The Sound of Falling Hair

 The first lock fell quietly.

It surprised Mira how soft it sounded—barely a whisper as it slid down the back of the chair and settled on the tiled floor. She had expected something louder, something more dramatic. But change, she realized, rarely announced itself.

She watched her reflection as the barber paused, waiting. Her eyes looked steadier than she felt. Thirty-five years old. A life carefully built around expectations—what she should wear, how she should look, how much of herself she should hide to make others comfortable.

“Go on,” she said.

The clippers hummed again.

Hair that had taken decades to grow disappeared in seconds. With every pass, her scalp emerged—pale, unfamiliar, vulnerable. The woman in the mirror looked sharper somehow. More honest. There was nothing left to frame her face, nothing to soften it. Just her.

She thought about how many decisions she’d made for other people. Jobs she stayed in. Silences she kept. Smiles she practiced.

The clippers reached the crown of her head, and suddenly the weight was gone—not just the hair, but something heavier she hadn’t known she was carrying.

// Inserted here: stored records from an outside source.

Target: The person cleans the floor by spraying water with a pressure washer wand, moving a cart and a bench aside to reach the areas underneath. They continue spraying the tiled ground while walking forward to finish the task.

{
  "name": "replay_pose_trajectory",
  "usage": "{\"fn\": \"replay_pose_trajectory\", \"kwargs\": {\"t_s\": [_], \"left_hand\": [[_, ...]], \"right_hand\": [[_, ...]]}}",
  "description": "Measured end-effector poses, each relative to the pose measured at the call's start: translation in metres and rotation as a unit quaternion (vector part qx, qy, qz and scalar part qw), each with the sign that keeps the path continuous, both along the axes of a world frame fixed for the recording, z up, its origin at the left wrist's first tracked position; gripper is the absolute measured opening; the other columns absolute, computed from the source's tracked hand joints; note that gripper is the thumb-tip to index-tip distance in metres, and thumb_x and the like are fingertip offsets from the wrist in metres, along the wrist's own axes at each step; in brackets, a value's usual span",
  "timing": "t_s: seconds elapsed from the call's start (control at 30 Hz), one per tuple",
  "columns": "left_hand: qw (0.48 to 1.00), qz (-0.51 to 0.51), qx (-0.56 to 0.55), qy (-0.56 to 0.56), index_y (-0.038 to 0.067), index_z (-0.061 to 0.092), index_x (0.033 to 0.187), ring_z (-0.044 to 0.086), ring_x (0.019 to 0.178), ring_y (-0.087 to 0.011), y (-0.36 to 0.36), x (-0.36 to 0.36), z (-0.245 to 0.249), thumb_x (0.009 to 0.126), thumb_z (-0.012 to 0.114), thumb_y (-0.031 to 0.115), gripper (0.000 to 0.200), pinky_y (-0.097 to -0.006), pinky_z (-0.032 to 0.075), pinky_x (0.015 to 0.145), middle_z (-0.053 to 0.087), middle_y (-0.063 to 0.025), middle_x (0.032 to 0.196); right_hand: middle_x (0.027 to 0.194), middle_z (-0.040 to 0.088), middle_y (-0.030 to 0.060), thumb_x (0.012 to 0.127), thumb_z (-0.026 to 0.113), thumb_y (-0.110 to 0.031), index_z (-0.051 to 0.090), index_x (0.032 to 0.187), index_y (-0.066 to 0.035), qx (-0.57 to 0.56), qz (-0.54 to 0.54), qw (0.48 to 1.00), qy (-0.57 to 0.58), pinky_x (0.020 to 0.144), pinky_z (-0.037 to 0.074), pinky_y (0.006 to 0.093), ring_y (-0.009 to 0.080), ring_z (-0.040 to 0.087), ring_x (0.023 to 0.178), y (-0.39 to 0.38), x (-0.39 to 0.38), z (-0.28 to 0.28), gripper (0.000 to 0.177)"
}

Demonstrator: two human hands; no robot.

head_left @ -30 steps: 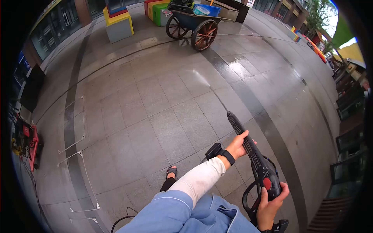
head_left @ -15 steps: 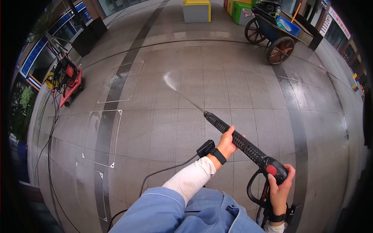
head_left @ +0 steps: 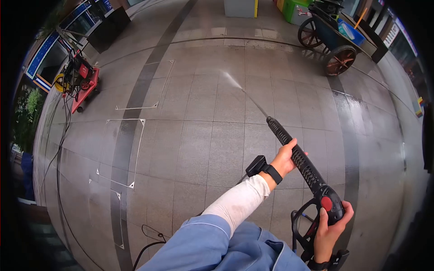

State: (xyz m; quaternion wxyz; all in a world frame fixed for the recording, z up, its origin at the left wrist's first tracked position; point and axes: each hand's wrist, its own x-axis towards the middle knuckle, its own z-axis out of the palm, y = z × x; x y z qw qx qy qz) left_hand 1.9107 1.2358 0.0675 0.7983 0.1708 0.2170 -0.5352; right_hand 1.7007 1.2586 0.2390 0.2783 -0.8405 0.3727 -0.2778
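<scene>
A black pressure-washer gun [head_left: 308,174] with a long ribbed barrel and a red round patch points up and to the left over the tiled floor [head_left: 194,149]. Around the middle of its barrel my left hand [head_left: 286,158] is closed. My right hand [head_left: 332,232] grips the rear body of the gun, above the looped trigger guard; some of its fingers are hidden behind the gun. From the nozzle a thin metal lance [head_left: 256,102] reaches out, and a white water spray [head_left: 232,79] fans from its tip.
A red trolley [head_left: 85,91] carrying a machine stands at the left, with black hoses [head_left: 58,180] trailing along the floor. A wheeled cart [head_left: 330,38] with a blue bin is at the upper right. Grey and green blocks [head_left: 239,8] stand at the top. Metal frames [head_left: 140,153] are set in the floor.
Both hands and the gun have shifted right, with the barrel swung to a steeper angle. The spray has moved right and slightly up in the view.
</scene>
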Motion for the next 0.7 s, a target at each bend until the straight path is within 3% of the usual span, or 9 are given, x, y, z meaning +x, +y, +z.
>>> {"fn": "replay_pose_trajectory", "kwargs": {"t_s": [0.07,0.13,0.2,0.3,0.33,0.4,0.5,0.57,0.7], "left_hand": [[0.999,-0.021,-0.039,0.02,0.005,0.042,0.089,0.057,0.069,-0.0304,-0.048,-0.02,-0.005,0.083,0.055,0.03,0.029,-0.0462,0.049,0.06,0.052,-0.0133,0.073],[0.998,-0.014,-0.033,0.044,0.005,0.042,0.088,0.057,0.068,-0.03,-0.061,-0.02,0.001,0.083,0.055,0.03,0.029,-0.0455,0.049,0.059,0.051,-0.0127,0.073],[0.999,0.007,-0.027,0.04,0.004,0.042,0.087,0.056,0.067,-0.0305,-0.039,0.002,0.006,0.083,0.055,0.031,0.03,-0.0486,0.047,0.063,0.051,-0.0122,0.072],[0.996,0.08,-0.003,0.028,0.003,0.044,0.086,0.055,0.075,-0.0316,0.029,0.056,-0.014,0.085,0.051,0.032,0.03,-0.0492,0.045,0.071,0.053,-0.0148,0.075],[0.99,0.131,0.05,0.025,0.002,0.044,0.087,0.055,0.076,-0.0307,0.054,0.074,-0.017,0.085,0.05,0.034,0.033,-0.0502,0.045,0.073,0.053,-0.0145,0.075],[0.977,0.18,0.112,0.023,0.001,0.043,0.089,0.055,0.077,-0.0304,0.102,0.103,-0.01,0.086,0.049,0.033,0.033,-0.0513,0.044,0.074,0.052,-0.0138,0.075],[0.976,0.182,0.117,-0.008,0.003,0.036,0.097,0.054,0.076,-0.031,0.123,0.129,-0.022,0.087,0.047,0.032,0.033,-0.0507,0.047,0.071,0.047,-0.0144,0.083],[0.982,0.139,0.126,-0.008,0.002,0.037,0.096,0.055,0.077,-0.0311,0.088,0.135,-0.024,0.087,0.048,0.031,0.032,-0.0518,0.046,0.072,0.049,-0.014,0.079],[0.998,-0.04,0.046,0.02,0.001,0.038,0.095,0.056,0.073,-0.0333,-0.055,0.079,-0.032,0.085,0.051,0.031,0.034,-0.0522,0.045,0.07,0.051,-0.0155,0.076]], "right_hand": [[0.104,0.043,0.0136,0.079,0.058,-0.008,0.036,0.113,0.002,-0.022,-0.047,0.998,0.024,0.085,0.034,0.0281,0.0206,0.044,0.094,0.002,-0.004,0.013,0.042],[0.103,0.043,0.0126,0.08,0.058,-0.01,0.036,0.114,0.002,-0.025,-0.061,0.997,0.026,0.084,0.034,0.0274,0.0199,0.045,0.093,-0.004,-0.001,0.016,0.043],[0.095,0.049,0.0145,0.075,0.06,-0.003,0.034,0.112,0.001,-0.072,-0.012,0.997,0.019,0.075,0.041,0.0295,0.0198,0.051,0.081,-0.022,0.007,0.007,0.046],[0.083,0.053,0.0114,0.073,0.063,-0.003,0.036,0.11,-0.002,0.081,0.078,0.994,-0.005,0.064,0.043,0.0262,0.0163,0.053,0.069,-0.022,0.057,0.003,0.046],[0.078,0.054,0.0109,0.073,0.064,-0.004,0.035,0.109,-0.002,0.062,0.128,0.99,-0.004,0.059,0.043,0.0259,0.0157,0.054,0.064,-0.02,0.077,-0.004,0.046],[0.078,0.056,0.0138,0.074,0.064,-0.008,0.034,0.11,-0.003,0.117,0.176,0.977,0.028,0.057,0.045,0.0285,0.0203,0.057,0.063,-0.014,0.113,-0.015,0.047],[0.078,0.056,0.0145,0.075,0.065,-0.009,0.034,0.11,-0.002,0.072,0.207,0.976,-0.008,0.058,0.045,0.0303,0.0221,0.057,0.063,-0.015,0.137,-0.039,0.048],[0.079,0.057,0.0155,0.075,0.064,-0.01,0.034,0.11,-0.001,0.126,0.129,0.984,-0.003,0.06,0.045,0.0314,0.0233,0.058,0.066,-0.014,0.137,-0.032,0.047],[0.083,0.054,0.016,0.077,0.061,-0.006,0.034,0.11,0.0,0.063,-0.033,0.997,0.019,0.065,0.044,0.03,0.0222,0.056,0.073,-0.042,0.09,-0.005,0.043]]}}
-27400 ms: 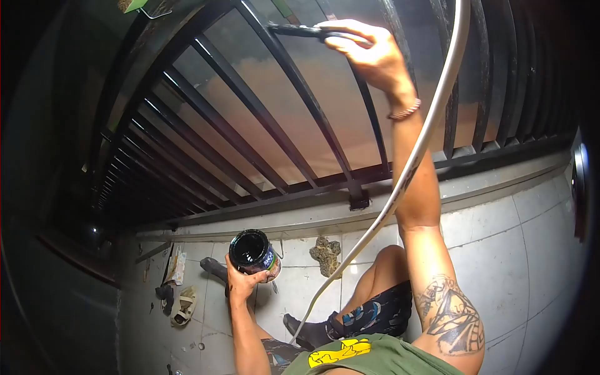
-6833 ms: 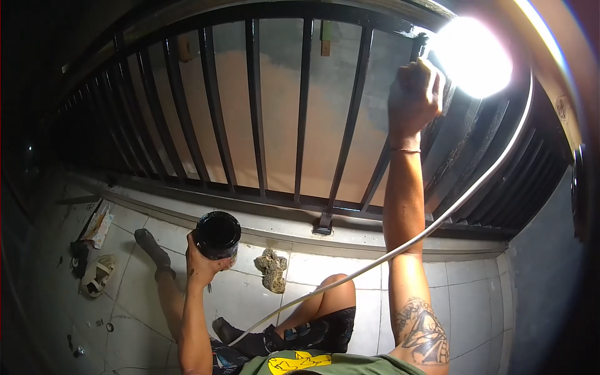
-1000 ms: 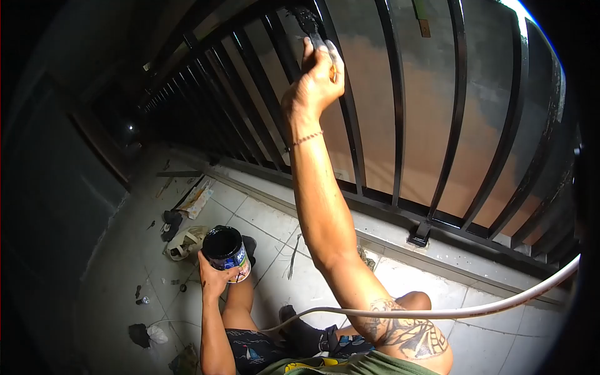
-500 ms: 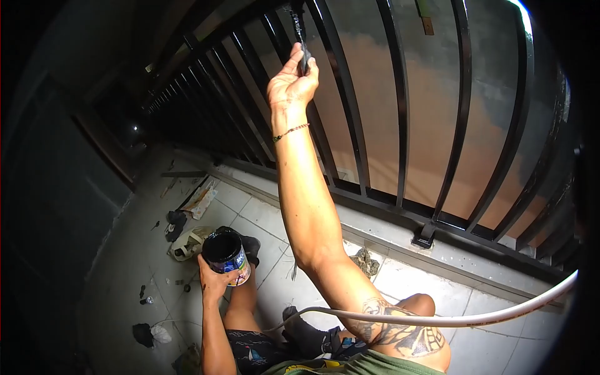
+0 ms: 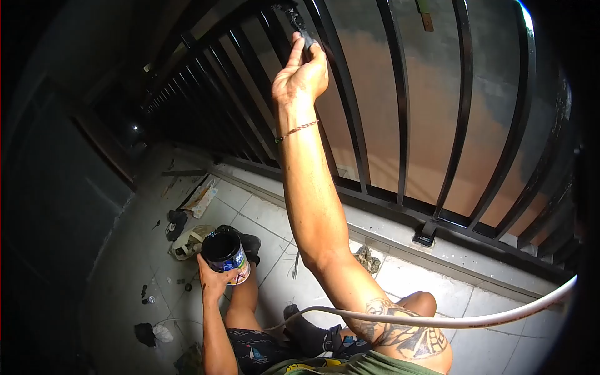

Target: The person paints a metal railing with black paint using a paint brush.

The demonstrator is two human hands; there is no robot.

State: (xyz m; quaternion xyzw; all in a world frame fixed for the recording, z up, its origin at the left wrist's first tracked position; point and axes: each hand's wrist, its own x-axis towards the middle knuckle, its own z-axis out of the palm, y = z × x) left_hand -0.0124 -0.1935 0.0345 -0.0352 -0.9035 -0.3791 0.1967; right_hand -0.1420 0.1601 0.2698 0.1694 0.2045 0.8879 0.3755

When it was finished, the barber brushed her neck gently. Mira ran her hand over her head, fingers tracing skin that had never known air before. It felt strange. Cold. Liberating.

Outside, the wind touched her scalp, and she laughed—actually laughed. People glanced at her, some curious, some confused. She met their eyes without flinching.

For the first time in years, she didn’t feel like she was performing a version of herself.

She was simply there. Uncovered. Unapologetic. Free.